Controlling for several confounding factors in regression analyses does not change our previous findings about the effect of season. None of the coefficients for fall term, displayed in Table 2, indicate a significant effect of season (fall or spring) on any of the response rates. Among the other independent variables included in the analysis, school level had a large negative impact on response rates with high schools having lower student (p≤0.001) response rates than middle schools. Region of the country also affected participation, usually significantly. Except for the student response rate in the West, the regions uniformly had positive effects suggesting rates were higher in these regions than in the South. Hispanic origin and greater urbanicity tended to decrease one or both of the response rates.
Conclusion
Our study results do not support the hypothesis that conducting the survey during the fall season significantly increases YTS response rates, and the multivariate analysis confirms the bivariate results of no difference as shown in Table 1. Scheduling a survey during the fall compared to the spring makes no difference in participation regardless of school level (i.e., middle or high). Of the other independent variables we evaluated, middle schools outside the South with lower proportions of Hispanic students were most conducive to producing high response rates. However, our explanatory model explains only a small fraction of the variance in each response rate. Identifying additional factors that may affect response rates would provide more substantive evidence to states on how to increase participation in the YTS and would be a useful topic for future operational research.
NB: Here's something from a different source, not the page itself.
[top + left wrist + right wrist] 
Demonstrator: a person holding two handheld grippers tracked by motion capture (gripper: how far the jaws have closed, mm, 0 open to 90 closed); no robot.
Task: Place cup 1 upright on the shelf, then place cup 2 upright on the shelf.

Our findings contribute to the ongoing discussion of how to maintain and increase response rates in self-administered surveys among adolescents. Shifting data collection from the spring to the fall is not a strategy likely to increase response rates consistently. More importantly, we have also demonstrated that response rates have not declined over time. YTS surveys, on average, have exceeded and continue to exceed the YTS response rate standard of 60.0%. Careful monitoring of response rates will be a continuing effort in the administration of the YTS so that the factors that impact them significantly can be located.